● Exercise brief: Type out the data again, word for word and in full.

Start of Block

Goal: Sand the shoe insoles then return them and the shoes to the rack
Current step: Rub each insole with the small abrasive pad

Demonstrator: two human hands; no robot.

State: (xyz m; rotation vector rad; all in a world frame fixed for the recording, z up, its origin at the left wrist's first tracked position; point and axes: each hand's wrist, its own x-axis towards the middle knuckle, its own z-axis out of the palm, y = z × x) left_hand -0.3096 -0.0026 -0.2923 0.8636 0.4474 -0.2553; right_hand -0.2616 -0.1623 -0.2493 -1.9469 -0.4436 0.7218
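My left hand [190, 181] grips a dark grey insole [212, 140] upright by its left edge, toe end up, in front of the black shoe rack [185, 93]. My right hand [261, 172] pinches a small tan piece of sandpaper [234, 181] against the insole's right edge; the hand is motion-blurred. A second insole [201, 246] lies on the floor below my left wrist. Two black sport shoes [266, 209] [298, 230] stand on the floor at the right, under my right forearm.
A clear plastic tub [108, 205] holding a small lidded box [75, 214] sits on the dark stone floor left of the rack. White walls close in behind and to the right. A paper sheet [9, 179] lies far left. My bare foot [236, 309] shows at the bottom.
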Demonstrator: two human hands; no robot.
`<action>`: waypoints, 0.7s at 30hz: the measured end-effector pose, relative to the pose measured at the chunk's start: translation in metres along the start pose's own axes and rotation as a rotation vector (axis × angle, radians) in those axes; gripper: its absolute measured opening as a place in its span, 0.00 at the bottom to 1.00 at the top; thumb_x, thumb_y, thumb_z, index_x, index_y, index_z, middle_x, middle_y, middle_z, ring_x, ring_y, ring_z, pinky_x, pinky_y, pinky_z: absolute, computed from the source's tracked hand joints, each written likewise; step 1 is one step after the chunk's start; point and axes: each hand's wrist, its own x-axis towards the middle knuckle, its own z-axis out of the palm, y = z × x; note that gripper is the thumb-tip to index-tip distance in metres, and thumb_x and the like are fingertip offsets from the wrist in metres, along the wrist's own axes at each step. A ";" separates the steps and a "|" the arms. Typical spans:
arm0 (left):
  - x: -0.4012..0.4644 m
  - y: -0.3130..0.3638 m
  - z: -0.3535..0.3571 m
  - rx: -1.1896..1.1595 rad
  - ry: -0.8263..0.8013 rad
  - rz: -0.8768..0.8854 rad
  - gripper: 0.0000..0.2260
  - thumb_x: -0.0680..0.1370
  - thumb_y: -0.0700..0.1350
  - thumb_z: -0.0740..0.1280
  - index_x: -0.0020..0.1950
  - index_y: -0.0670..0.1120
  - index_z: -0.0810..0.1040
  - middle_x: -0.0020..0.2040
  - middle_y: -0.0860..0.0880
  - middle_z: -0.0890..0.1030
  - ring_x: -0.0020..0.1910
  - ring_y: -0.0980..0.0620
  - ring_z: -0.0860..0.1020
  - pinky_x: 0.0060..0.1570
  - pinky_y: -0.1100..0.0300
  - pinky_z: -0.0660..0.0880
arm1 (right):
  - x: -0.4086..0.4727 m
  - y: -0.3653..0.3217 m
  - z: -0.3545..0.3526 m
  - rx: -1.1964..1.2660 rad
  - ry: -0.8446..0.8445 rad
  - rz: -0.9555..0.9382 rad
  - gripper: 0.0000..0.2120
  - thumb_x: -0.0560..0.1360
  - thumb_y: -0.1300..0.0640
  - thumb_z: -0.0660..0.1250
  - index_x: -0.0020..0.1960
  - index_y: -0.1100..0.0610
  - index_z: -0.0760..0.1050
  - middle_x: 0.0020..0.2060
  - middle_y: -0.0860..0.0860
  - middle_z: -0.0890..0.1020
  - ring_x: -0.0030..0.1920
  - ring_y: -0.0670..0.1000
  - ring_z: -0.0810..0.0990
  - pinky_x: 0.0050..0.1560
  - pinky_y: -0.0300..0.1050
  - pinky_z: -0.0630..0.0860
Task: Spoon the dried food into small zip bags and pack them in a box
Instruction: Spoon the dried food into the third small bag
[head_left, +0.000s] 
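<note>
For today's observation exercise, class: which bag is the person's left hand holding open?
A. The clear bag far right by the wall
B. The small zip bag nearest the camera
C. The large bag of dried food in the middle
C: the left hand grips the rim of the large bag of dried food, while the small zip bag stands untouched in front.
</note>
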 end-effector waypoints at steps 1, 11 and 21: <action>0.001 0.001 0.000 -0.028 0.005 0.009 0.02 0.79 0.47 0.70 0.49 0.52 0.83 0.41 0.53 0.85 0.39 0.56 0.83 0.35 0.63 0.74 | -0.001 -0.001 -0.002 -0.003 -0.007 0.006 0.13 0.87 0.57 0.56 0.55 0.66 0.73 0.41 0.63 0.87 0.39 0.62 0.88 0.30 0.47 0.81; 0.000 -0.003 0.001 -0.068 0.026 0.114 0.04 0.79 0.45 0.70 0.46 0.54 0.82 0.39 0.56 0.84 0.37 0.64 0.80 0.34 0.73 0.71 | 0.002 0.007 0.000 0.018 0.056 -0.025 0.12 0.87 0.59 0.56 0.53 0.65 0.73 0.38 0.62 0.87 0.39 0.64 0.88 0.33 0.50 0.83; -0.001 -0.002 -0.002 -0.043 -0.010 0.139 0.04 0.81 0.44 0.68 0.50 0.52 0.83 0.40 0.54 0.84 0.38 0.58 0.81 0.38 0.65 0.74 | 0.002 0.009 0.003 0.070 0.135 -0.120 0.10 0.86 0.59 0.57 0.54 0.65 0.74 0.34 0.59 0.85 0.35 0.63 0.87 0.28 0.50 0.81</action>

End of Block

● Answer to the problem:
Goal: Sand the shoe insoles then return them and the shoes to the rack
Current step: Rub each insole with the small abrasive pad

Demonstrator: two human hands; no robot.

State: (xyz m; rotation vector rad; all in a world frame fixed for the recording, z up, its origin at the left wrist's first tracked position; point and axes: each hand's wrist, its own x-axis towards the middle knuckle, its own z-axis out of the palm, y = z × x) left_hand -0.3096 -0.0026 -0.2923 0.8636 0.4474 -0.2553; right_hand -0.2616 -0.1623 -0.2493 -1.9469 -0.4436 0.7218
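My left hand [190, 181] grips a dark grey insole [212, 140] upright by its left edge, toe end up, in front of the black shoe rack [185, 93]. My right hand [261, 172] pinches a small tan piece of sandpaper [234, 181] against the insole's right edge; the hand is motion-blurred. A second insole [201, 246] lies on the floor below my left wrist. Two black sport shoes [266, 209] [298, 230] stand on the floor at the right, under my right forearm.
A clear plastic tub [108, 205] holding a small lidded box [75, 214] sits on the dark stone floor left of the rack. White walls close in behind and to the right. A paper sheet [9, 179] lies far left. My bare foot [236, 309] shows at the bottom.
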Demonstrator: two human hands; no robot.
`<action>`: waypoints, 0.7s at 30hz: the measured end-effector pose, relative to the pose measured at the chunk's start: translation in metres along the start pose's own axes and rotation as a rotation vector (axis × angle, radians) in those axes; gripper: its absolute measured opening as a place in its span, 0.00 at the bottom to 1.00 at the top; thumb_x, thumb_y, thumb_z, index_x, index_y, index_z, middle_x, middle_y, middle_z, ring_x, ring_y, ring_z, pinky_x, pinky_y, pinky_z: absolute, computed from the source's tracked hand joints, each written likewise; step 1 is one step after the chunk's start; point and axes: each hand's wrist, its own x-axis towards the middle knuckle, its own z-axis out of the palm, y = z × x; note that gripper is the thumb-tip to index-tip distance in metres, and thumb_x and the like are fingertip offsets from the wrist in metres, along the wrist's own axes at each step. A ";" separates the steps and a "|" the arms. Typical spans:
arm0 (left):
  - x: -0.4012..0.4644 m
  - y: -0.3130..0.3638 m
  - z: -0.3535..0.3571 m
  - rx: -1.1896..1.1595 rad
  - ry: -0.8263..0.8013 rad
  - rz: -0.8768..0.8854 rad
  - gripper: 0.0000..0.2260
  - thumb_x: -0.0680..0.1370
  - thumb_y: -0.0700..0.1350
  - thumb_z: -0.0740..0.1280
  - index_x: -0.0020..0.1950
  - index_y: -0.0670..0.1120
  - index_z: -0.0810..0.1040
  - middle_x: -0.0020..0.2040
  - middle_y: -0.0860..0.0880
  - middle_z: -0.0890..0.1030
  - ring_x: -0.0020..0.1910
  - ring_y: -0.0980..0.0620
  - ring_z: -0.0860..0.1020
  - pinky_x: 0.0060..0.1570
  - pinky_y: -0.1100..0.0300
  - pinky_z: -0.0660..0.0880
arm1 (right):
  - x: -0.4086..0.4727 m
  - y: -0.3653..0.3217 m
  - z: -0.3545..0.3526 m
  - rx: -1.1964..1.2660 rad
  - ry: -0.8446..0.8445 rad
  - rz: -0.9555..0.9382 rad
  - gripper: 0.0000..0.2120
  - thumb_x: -0.0560..0.1360
  - thumb_y: -0.1300..0.0640
  - thumb_z: -0.0660..0.1250
  - index_x: -0.0020..0.1960
  - index_y: -0.1100..0.0610
  - index_z: -0.0760..0.1050
  - middle_x: 0.0020..0.2060
  - middle_y: -0.0860..0.0860
  - middle_z: -0.0890..0.1020
  - ring_x: -0.0030..0.1920
  - ring_y: -0.0670..0.1000
  - ring_z: -0.0810..0.0990
  - pinky_x: 0.0050..0.1560
  - pinky_y: -0.0300..0.1050
  - pinky_z: -0.0630..0.0860
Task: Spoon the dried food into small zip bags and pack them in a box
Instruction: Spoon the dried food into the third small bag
[head_left, +0.000s] 
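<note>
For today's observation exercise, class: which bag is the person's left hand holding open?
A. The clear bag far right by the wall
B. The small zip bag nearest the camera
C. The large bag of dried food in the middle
C: the left hand grips the rim of the large bag of dried food, while the small zip bag stands untouched in front.
</note>
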 end-effector waypoints at steps 1, 11 and 21: <action>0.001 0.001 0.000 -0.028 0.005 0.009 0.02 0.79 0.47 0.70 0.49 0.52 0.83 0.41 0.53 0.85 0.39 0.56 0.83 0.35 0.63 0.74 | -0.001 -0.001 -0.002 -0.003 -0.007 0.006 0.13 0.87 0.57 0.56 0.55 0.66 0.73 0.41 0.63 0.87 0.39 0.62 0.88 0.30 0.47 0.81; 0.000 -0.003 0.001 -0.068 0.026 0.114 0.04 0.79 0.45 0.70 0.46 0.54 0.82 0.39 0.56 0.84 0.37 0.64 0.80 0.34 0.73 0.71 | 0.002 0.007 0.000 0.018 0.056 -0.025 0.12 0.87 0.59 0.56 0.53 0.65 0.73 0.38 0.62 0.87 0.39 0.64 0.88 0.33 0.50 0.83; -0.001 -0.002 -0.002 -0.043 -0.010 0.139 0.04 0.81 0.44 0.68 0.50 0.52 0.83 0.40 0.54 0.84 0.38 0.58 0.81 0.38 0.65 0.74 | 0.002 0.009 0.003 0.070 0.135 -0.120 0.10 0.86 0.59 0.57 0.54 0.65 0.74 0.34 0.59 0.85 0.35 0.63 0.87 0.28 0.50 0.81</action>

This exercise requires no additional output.